Step 3 management: A 42-year-old with newly diagnosed grade 1 endometrioid cancer who desires future pregnancy → before any hysterectomy, document a multidisciplinary discussion with gyn-onc and REI regarding fertility-sparing options versus standard care; informed consent must reflect explicit understanding of recurrence risk and surveillance burden.

Board pearl: If a stem mentions "granulosa cell tumor" or "persistent anovulation" alongside vaginal bleeding, think estrogen-driven endometrial hyperplasia or cancer — biopsy the endometrium regardless of the adnexal pathology.

Step 3 management: When uncertain, the answer is almost always either (a) endometrial biopsy for diagnosis or (b) refer to gynecologic oncology for management — these are the two highest-yield action items across question patterns.

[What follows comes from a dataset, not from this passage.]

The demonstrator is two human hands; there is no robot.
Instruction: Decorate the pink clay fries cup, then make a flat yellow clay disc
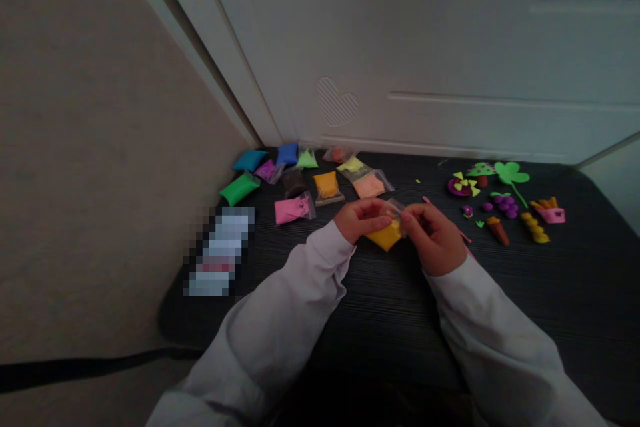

Endometrial cancer is the leading gynecologic malignancy in the US, presents most commonly as postmenopausal bleeding, is diagnosed by endometrial biopsy, and is surgically staged with TH/BSO + sentinel lymph node mapping — with universal MMR testing now standard to identify Lynch syndrome and to guide immunotherapy.
Board pearl: When a Step 3 stem features postmenopausal bleeding, the highest-yield two-step answer remains: (1) endometrial biopsy to diagnose, then (2) refer to gynecologic oncology for staging and management — and never forget MMR testing to unlock Lynch syndrome surveillance and immunotherapy eligibility.